__TASK GOAL__:
From the data below, copy exactly the lines that lie between the one holding "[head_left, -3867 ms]" and the one holding "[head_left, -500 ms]", including both, and nothing more.
======
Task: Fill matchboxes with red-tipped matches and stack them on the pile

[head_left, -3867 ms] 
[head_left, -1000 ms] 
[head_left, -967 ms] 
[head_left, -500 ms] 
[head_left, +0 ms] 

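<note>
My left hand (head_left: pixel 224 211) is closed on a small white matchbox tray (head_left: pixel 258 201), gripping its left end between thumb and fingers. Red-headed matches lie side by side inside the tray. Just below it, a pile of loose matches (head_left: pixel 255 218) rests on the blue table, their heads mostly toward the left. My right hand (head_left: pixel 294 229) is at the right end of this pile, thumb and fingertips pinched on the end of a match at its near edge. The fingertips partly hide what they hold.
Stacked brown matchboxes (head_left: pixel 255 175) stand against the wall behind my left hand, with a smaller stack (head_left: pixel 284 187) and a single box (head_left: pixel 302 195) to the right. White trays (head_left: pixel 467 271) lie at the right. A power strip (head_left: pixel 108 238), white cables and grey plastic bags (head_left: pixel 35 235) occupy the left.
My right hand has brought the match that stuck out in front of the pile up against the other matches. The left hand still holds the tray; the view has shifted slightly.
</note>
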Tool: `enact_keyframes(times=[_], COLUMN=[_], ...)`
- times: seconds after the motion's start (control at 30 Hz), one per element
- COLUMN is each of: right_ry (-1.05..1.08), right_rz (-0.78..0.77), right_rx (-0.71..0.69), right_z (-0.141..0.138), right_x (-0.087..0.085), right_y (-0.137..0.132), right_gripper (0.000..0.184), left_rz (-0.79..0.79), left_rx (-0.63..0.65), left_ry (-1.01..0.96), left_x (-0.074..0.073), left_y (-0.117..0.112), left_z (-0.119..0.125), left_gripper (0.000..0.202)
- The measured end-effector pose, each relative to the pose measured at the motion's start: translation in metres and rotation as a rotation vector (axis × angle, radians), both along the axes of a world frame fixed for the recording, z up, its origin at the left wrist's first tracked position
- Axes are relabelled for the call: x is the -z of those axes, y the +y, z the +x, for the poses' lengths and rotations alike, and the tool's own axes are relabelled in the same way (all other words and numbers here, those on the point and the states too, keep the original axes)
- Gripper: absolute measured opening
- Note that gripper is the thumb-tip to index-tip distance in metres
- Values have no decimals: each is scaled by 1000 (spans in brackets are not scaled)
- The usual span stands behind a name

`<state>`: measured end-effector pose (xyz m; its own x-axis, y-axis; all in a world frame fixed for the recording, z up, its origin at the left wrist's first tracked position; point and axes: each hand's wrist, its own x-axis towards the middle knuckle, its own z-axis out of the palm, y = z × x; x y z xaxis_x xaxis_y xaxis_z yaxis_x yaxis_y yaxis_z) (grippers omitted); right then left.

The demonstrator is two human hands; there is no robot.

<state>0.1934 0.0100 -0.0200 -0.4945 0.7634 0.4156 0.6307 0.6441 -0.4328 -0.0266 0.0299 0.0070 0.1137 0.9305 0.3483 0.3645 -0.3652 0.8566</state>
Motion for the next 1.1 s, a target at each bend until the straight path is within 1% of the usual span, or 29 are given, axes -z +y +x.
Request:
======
__RESULT__:
[head_left, -3867 ms] 
[head_left, -1000 ms] 
[head_left, -967 ms] 
[head_left, -500 ms] 

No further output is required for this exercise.